In September, Project Zero discovered a bug in Windows 8.1, allowing a malicious user to gain administrative access. To their credit, they granted Microsoft their standard 90-day window to release a patch, but when Patch Tuesday fell only two days later, the vulnerability was published. Whilst it is important that researchers follow up on their claims, otherwise vendors have no incentive to fix the bugs, in this case the inflexibility appears unfair.
Then in October, the same team uncovered three Apple OS X zero-days, publishing these again after 90 days along with proof-of-concept exploit code. Revealing the vulnerabilities in rival’s systems might appear quite crafty, but distributing tools to break into these networks is very devious. If Google’s security was excellent then you could excuse them from targeting competitors, but the number of unfixed Android bugs undermines this stance. They have since relaxed their approach, granting vendors another 14 days if a patch is scheduled, but publishing offensive code should not be condoned.
However, the key issue here is not that Project Zero publicise vulnerabilities, nor that they shame other companies’ insecurity. Indeed, pressuring vendors to improve security is important as it barely factors in their current strategies. The problem is that Google can hurl vulnerabilities at their rivals through an affiliated group and these competitors cannot return fire. What we need are more Project Zero’s.

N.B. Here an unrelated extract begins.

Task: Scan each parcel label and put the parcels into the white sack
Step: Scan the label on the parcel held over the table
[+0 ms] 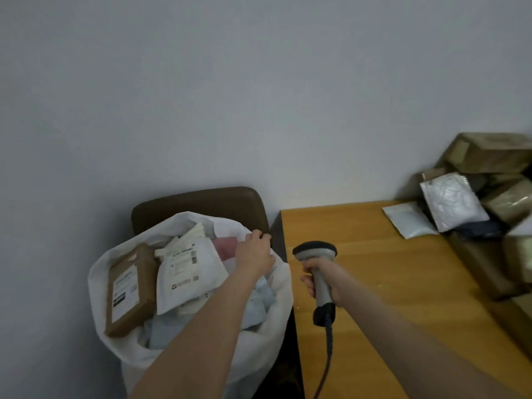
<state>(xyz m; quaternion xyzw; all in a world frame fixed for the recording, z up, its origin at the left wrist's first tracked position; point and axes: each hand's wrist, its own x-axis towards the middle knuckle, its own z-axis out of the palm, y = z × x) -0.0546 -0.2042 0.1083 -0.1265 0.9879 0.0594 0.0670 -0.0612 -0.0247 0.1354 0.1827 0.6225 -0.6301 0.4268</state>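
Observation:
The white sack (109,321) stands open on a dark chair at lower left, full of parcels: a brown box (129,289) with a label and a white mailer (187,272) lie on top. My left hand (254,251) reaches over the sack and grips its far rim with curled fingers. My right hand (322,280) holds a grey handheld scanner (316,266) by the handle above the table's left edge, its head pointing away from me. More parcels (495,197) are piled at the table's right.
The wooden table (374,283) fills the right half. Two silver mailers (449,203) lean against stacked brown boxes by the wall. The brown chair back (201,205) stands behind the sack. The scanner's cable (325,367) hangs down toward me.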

In a world where all tech giants possess an offensive hacking team, if bugs are responsibly disclosed, security for everyone improves. Rather than the public being held to ransom through corporate bickering, as appeared to occur in the Windows case, Microsoft could respond by highlighting the vulnerabilities in Chrome that need addressing. Security finally starts to become a competitive advantage as companies try to avoid public shaming over their insecure systems, and vendors actually invest more time testing products before they are released. There is a risk that in the blizzard of vulnerability reports, consumers might become blasé over bug announcements, but over time the average security of software should only increase.